Mulai dari masalah kesehatan akibat pandemi Covid-19, ditambah krisis ekonomi, kemudian diperparah isu kekerasan usai penyerangan Gedung DPR AS (Capitol) pada 6 Januari lalu.
"Saya berjanji kepada Anda, Saya akan menjadi Presiden untuk semua orang Amerika. Dan saya berjanji kepada Anda, bahwa saya tetap akan berjuang keras untuk mereka yang tidak mendukung, layaknya kepada mereka yang mendukung saya," ujar Biden dalam pidato perdananya di Gedung Capitol, dikutip Reuters, Kamis (21/1/2021).
Dia mengatakan, untuk mengatasi tantangan, memulihkan jiwa dan mengamankan masa depan Amerika.
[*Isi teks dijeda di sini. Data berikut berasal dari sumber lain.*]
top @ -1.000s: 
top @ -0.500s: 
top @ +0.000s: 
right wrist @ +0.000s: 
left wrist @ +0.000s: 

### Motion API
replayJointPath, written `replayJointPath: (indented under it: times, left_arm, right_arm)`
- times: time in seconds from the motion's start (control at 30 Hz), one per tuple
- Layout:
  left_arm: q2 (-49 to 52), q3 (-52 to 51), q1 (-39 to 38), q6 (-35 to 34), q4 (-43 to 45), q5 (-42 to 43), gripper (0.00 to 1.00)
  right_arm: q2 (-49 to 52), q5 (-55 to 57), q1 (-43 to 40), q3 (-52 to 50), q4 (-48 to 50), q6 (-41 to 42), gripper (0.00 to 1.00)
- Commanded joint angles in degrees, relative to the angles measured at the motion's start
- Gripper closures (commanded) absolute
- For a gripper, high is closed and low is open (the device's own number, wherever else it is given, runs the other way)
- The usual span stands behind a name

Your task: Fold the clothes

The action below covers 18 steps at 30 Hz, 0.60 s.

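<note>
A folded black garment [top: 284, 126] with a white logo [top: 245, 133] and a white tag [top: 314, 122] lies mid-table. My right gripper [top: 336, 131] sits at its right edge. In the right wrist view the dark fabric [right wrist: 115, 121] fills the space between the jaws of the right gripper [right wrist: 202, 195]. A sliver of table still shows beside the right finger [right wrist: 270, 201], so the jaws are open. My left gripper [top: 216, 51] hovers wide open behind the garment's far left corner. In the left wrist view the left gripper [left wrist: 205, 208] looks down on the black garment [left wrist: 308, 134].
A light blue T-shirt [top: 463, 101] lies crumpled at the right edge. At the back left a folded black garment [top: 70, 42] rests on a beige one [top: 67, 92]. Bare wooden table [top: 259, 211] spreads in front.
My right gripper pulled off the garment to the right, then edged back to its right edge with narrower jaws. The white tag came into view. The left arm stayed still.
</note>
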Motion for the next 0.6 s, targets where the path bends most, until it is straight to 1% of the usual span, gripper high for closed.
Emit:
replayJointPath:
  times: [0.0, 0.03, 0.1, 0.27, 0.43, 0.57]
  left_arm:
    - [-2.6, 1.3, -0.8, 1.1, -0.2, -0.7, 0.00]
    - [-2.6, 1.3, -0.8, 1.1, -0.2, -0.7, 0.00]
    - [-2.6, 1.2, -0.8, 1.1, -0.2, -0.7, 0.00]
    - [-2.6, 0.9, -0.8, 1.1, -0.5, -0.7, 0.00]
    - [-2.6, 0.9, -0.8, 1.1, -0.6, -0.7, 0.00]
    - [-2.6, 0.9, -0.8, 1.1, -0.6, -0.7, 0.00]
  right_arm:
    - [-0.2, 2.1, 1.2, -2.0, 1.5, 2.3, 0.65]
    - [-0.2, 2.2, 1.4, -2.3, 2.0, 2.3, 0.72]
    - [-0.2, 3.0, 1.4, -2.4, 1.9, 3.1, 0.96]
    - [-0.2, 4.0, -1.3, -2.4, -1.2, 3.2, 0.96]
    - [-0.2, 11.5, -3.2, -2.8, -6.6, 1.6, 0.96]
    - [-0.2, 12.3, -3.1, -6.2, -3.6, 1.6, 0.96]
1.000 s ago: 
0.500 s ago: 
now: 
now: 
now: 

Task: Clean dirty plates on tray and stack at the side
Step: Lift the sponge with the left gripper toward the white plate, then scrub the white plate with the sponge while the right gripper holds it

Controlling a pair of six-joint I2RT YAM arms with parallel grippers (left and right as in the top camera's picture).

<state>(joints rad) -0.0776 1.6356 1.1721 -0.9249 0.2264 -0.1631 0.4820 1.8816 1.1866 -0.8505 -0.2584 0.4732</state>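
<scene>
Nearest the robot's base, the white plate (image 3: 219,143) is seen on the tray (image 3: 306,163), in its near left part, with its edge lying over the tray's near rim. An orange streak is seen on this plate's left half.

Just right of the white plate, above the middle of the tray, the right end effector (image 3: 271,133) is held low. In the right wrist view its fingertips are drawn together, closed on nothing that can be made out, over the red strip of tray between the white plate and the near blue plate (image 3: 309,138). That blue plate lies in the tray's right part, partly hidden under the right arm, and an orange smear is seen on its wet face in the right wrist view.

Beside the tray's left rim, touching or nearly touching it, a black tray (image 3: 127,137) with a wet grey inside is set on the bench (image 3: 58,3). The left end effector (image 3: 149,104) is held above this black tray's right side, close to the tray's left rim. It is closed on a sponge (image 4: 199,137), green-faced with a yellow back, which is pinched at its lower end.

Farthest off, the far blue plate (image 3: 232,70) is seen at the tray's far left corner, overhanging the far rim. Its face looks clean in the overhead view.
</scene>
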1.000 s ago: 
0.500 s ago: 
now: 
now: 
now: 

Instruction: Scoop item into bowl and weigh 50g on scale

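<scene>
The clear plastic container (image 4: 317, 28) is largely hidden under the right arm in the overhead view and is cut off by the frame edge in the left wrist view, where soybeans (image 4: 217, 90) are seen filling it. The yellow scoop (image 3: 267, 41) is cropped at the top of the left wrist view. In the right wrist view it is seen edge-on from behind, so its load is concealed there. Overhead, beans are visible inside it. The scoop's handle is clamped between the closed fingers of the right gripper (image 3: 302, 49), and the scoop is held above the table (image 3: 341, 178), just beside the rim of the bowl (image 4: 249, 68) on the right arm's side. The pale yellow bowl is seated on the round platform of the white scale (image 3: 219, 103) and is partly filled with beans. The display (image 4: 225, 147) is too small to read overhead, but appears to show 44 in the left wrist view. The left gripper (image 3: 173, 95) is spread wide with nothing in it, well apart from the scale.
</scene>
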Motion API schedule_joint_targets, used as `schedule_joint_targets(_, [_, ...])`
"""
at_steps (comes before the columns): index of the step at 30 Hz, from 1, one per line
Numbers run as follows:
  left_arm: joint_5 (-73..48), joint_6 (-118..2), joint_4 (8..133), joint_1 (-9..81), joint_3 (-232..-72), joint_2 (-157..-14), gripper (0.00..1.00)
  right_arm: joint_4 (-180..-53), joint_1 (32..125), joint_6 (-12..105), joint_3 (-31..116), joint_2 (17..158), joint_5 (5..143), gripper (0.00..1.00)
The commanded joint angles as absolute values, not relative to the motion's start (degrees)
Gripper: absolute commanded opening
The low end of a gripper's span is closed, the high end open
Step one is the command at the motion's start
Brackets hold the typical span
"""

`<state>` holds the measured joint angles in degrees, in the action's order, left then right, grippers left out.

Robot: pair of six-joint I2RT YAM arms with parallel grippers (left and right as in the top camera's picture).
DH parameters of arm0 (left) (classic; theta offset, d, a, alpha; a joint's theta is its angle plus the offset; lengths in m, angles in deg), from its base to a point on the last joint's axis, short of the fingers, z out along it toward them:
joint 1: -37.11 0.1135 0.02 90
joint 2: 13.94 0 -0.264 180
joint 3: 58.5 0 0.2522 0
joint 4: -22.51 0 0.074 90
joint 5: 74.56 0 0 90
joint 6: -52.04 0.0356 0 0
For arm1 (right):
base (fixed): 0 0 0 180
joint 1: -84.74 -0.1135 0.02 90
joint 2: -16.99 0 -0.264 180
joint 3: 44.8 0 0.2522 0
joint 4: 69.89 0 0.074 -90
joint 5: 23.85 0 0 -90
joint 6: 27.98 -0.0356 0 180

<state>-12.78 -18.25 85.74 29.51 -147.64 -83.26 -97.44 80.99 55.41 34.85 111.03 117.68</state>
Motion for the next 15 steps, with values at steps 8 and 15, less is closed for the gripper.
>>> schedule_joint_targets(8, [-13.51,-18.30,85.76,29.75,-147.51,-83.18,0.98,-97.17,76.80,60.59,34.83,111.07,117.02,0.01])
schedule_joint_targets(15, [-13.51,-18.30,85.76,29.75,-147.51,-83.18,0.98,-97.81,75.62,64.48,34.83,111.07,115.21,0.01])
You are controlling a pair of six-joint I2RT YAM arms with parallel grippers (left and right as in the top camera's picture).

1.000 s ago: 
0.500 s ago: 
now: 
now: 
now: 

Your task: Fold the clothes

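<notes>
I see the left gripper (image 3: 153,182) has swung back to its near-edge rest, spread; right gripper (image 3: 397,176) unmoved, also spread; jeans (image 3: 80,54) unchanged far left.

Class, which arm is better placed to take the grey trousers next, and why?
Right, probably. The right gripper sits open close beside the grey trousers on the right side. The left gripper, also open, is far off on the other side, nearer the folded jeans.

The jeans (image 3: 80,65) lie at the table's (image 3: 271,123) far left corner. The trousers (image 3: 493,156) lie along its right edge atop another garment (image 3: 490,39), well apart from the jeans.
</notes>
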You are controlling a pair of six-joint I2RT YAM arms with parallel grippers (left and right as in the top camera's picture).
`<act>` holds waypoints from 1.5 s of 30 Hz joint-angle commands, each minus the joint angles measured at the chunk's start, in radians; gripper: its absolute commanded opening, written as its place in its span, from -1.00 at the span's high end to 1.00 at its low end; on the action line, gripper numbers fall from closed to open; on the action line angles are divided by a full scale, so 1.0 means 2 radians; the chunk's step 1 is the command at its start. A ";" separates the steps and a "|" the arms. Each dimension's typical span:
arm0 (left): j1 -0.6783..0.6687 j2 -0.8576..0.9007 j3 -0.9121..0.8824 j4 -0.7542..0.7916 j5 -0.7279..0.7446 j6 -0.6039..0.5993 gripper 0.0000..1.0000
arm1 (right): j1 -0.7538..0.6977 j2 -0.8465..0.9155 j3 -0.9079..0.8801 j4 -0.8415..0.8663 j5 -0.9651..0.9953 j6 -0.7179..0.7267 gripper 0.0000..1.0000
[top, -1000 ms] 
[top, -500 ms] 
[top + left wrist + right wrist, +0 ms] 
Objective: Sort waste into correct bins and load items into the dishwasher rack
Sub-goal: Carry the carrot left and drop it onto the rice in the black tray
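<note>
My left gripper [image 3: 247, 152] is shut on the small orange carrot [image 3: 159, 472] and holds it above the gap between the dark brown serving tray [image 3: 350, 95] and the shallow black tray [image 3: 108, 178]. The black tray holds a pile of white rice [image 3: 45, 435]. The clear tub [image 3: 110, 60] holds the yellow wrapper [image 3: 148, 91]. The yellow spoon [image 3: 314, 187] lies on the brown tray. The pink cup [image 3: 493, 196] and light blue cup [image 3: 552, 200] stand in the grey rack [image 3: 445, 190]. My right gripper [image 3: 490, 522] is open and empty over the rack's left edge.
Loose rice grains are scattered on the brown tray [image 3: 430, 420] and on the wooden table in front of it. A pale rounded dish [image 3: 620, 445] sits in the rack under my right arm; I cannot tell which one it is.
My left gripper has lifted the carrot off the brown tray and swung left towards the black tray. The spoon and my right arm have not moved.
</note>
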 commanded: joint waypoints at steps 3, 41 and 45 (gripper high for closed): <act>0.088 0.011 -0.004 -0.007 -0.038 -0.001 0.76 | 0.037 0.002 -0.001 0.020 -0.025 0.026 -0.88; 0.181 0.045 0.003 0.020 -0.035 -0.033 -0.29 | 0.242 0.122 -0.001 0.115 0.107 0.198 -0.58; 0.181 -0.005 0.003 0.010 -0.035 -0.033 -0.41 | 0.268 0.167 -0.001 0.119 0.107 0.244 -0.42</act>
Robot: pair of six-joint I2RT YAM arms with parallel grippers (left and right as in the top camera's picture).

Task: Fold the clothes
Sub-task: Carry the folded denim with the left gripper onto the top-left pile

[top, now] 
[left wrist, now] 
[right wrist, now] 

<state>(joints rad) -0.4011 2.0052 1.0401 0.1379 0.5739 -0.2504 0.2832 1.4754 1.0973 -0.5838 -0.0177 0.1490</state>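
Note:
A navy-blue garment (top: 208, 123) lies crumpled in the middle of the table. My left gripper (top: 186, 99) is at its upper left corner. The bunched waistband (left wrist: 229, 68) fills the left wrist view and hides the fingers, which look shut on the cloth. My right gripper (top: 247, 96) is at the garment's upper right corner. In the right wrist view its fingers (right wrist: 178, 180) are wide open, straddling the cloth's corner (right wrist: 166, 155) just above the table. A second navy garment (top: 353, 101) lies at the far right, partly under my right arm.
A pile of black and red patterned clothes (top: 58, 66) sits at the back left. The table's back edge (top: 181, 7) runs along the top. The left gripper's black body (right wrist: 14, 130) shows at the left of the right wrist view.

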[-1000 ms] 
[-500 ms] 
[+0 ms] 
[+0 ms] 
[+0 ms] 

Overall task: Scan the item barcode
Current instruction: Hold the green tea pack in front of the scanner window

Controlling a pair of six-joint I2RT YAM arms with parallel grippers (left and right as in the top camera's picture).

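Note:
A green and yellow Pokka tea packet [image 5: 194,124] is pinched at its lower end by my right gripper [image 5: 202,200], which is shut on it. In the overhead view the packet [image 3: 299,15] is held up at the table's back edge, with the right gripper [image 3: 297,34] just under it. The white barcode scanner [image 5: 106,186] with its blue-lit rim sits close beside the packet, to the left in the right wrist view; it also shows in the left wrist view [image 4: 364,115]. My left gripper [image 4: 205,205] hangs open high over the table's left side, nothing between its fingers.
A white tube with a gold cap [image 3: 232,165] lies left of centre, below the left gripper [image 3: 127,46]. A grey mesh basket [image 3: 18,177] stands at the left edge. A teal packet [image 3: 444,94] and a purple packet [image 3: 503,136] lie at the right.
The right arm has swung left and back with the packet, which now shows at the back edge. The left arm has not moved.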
Hal ini jelas membutuhkan lebih dari sekadar kata-kata, membutuhkan yang paling sulit dipahami dari semua hal dalam demokrasi yakni persatuan.
“Kita harus mengakhiri perang tidak beradab yang mempertemukan warna merah dengan biru, perdesaan versus perkotaan, konservatif versus liberal. Kita bisa melakukan ini jika kita membuka jiwa kita, alih-alih mengeraskan hati kita,” ucap Biden.